[Extracted data entries]
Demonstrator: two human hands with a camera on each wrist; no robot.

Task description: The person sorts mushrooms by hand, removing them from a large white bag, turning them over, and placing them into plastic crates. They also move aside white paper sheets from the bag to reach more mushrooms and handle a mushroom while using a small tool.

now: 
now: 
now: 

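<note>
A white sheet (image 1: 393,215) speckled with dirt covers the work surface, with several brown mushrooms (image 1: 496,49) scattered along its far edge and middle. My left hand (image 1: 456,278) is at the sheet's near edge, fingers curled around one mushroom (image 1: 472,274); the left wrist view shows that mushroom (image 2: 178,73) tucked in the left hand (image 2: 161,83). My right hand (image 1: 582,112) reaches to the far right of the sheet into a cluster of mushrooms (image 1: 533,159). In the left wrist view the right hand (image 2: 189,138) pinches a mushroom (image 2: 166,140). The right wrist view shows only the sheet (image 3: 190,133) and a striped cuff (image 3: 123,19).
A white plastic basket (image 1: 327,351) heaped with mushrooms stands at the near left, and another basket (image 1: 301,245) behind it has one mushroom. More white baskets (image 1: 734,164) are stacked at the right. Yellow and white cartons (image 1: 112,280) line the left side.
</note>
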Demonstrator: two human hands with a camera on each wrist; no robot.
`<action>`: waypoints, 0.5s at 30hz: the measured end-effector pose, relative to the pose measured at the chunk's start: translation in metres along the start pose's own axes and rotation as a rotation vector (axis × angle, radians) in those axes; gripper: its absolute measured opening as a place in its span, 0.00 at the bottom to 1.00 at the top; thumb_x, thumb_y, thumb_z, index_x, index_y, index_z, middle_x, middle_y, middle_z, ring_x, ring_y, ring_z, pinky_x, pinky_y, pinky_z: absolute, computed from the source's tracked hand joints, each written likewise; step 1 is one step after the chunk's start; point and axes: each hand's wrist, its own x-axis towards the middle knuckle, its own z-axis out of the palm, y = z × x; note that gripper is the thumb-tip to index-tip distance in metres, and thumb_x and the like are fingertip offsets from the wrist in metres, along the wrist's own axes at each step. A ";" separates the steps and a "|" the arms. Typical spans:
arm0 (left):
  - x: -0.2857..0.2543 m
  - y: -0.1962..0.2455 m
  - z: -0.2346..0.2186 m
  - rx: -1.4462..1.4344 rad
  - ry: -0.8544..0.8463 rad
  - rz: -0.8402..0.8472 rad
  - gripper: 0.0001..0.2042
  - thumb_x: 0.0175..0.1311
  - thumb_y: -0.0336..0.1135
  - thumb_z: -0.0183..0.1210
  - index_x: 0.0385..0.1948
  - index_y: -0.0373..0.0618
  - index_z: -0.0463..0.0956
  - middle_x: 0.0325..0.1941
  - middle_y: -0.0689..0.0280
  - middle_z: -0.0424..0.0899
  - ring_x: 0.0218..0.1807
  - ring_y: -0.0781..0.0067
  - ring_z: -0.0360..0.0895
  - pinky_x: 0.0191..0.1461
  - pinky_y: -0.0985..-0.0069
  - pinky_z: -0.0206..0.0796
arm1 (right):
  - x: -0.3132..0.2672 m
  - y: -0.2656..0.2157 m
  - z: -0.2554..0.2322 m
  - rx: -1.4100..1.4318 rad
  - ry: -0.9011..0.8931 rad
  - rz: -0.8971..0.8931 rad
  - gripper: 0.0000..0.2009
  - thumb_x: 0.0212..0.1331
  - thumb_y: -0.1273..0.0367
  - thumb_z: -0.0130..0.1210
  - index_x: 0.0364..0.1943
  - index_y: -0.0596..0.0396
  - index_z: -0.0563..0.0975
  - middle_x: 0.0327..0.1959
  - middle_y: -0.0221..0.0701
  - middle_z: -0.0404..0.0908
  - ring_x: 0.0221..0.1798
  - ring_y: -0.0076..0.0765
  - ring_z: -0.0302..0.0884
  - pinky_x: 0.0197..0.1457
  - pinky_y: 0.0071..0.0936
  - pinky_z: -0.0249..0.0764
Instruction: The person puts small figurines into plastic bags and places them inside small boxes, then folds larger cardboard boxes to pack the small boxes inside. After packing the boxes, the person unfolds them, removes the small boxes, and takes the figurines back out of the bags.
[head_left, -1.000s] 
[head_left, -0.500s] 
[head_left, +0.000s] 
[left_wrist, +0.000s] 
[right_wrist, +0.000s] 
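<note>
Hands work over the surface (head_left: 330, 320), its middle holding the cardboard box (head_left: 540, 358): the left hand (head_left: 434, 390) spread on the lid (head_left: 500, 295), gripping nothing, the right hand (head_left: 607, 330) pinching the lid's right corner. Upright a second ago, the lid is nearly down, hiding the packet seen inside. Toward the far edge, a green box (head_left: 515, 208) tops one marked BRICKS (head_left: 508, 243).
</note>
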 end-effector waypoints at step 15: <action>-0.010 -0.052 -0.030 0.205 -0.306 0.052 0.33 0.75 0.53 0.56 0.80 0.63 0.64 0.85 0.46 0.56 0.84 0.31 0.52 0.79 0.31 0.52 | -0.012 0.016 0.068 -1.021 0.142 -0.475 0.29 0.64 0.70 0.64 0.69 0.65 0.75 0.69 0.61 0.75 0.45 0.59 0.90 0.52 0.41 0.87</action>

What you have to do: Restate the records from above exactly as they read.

Result:
Demonstrator: two human hands with a camera on each wrist; no robot.

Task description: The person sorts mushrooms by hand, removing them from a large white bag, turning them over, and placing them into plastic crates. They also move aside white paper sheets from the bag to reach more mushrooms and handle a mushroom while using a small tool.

now: 
now: 
now: 

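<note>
A white sheet (image 1: 393,215) speckled with dirt covers the work surface, with several brown mushrooms (image 1: 496,49) scattered along its far edge and middle. My left hand (image 1: 456,278) is at the sheet's near edge, fingers curled around one mushroom (image 1: 472,274); the left wrist view shows that mushroom (image 2: 178,73) tucked in the left hand (image 2: 161,83). My right hand (image 1: 582,112) reaches to the far right of the sheet into a cluster of mushrooms (image 1: 533,159). In the left wrist view the right hand (image 2: 189,138) pinches a mushroom (image 2: 166,140). The right wrist view shows only the sheet (image 3: 190,133) and a striped cuff (image 3: 123,19).
A white plastic basket (image 1: 327,351) heaped with mushrooms stands at the near left, and another basket (image 1: 301,245) behind it has one mushroom. More white baskets (image 1: 734,164) are stacked at the right. Yellow and white cartons (image 1: 112,280) line the left side.
</note>
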Demonstrator: two human hands with a camera on each wrist; no robot.
`<action>`: waypoints, 0.5s at 30hz: the measured end-effector pose, relative to the pose measured at the chunk's start: translation in metres along the start pose's own axes and rotation as a rotation vector (axis × angle, radians) in those axes; gripper: its absolute measured opening as a place in its span, 0.00 at the bottom to 1.00 at the top; thumb_x, thumb_y, thumb_z, index_x, index_y, index_z, middle_x, middle_y, middle_z, ring_x, ring_y, ring_z, pinky_x, pinky_y, pinky_z: absolute, computed from the source's tracked hand joints, each written likewise; step 1 is one step after the chunk's start; point and axes: each hand's wrist, its own x-axis towards the middle knuckle, its own z-axis out of the palm, y = z × x; note that gripper is the thumb-tip to index-tip distance in metres, and thumb_x and the like are fingertip offsets from the wrist in metres, along the wrist's own axes at each step. A ";" separates the steps and a "|" the arms. Typical spans:
arm0 (left):
  - x: -0.2857..0.2543 m
  - y: -0.1962..0.2455 m
  - z: -0.2346..0.2186 m
  - rx: -1.4462..1.4344 rad
  - ry: -0.8544..0.8463 rad
  - rz: -0.8402..0.8472 rad
  - gripper: 0.0001..0.2042
  - thumb_x: 0.0175..0.1311
  - thumb_y: -0.0336..0.1135
  - thumb_z: -0.0183..0.1210
  - index_x: 0.0385..0.1948
  - index_y: -0.0373..0.0618
  - index_z: -0.0463..0.0956
  - middle_x: 0.0325..0.1941
  - middle_y: -0.0689..0.0280
  - middle_z: -0.0424..0.0899
  - ring_x: 0.0218..0.1807
  - ring_y: -0.0781..0.0067
  - ring_z: -0.0360..0.0895
  - pinky_x: 0.0191..0.1461
  - pinky_y: -0.0985..-0.0069
  - pinky_z: -0.0206..0.0796
arm1 (right):
  - x: -0.3132..0.2672 m
  - y: -0.2656..0.2157 m
  - z: -0.2554..0.2322 m
  - rx: -1.4100..1.4318 rad
  - ry: -0.9011..0.8931 rad
  - rz: -0.8971..0.8931 rad
  - gripper: 0.0000..0.2009
  - thumb_x: 0.0212..0.1331
  - thumb_y: -0.1273..0.0367
  - thumb_z: -0.0130..0.1210
  - index_x: 0.0364..0.1943
  - index_y: -0.0596..0.0396
  - index_z: -0.0563..0.0975
  - middle_x: 0.0327..0.1959
  - middle_y: -0.0221..0.0701
  - middle_z: -0.0404..0.0908
  - ring_x: 0.0221..0.1798
  - ring_y: -0.0076..0.0765
  - ring_z: -0.0302..0.0884
  - pinky_x: 0.0197..0.1457
  - pinky_y: 0.0071..0.0936
  - pinky_z: -0.0249..0.0764
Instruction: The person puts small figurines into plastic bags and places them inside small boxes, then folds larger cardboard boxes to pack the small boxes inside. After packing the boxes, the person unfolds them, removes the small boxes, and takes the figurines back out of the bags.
[head_left, -1.000s] 
[head_left, -0.500s] 
[head_left, +0.000s] 
[left_wrist, +0.000s] 
[right_wrist, +0.000s] 
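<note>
Hands work over the surface (head_left: 330, 320), its middle holding the cardboard box (head_left: 540, 358): the left hand (head_left: 434, 390) spread on the lid (head_left: 500, 295), gripping nothing, the right hand (head_left: 607, 330) pinching the lid's right corner. Upright a second ago, the lid is nearly down, hiding the packet seen inside. Toward the far edge, a green box (head_left: 515, 208) tops one marked BRICKS (head_left: 508, 243).
</note>
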 end-effector waypoints at step 15: <action>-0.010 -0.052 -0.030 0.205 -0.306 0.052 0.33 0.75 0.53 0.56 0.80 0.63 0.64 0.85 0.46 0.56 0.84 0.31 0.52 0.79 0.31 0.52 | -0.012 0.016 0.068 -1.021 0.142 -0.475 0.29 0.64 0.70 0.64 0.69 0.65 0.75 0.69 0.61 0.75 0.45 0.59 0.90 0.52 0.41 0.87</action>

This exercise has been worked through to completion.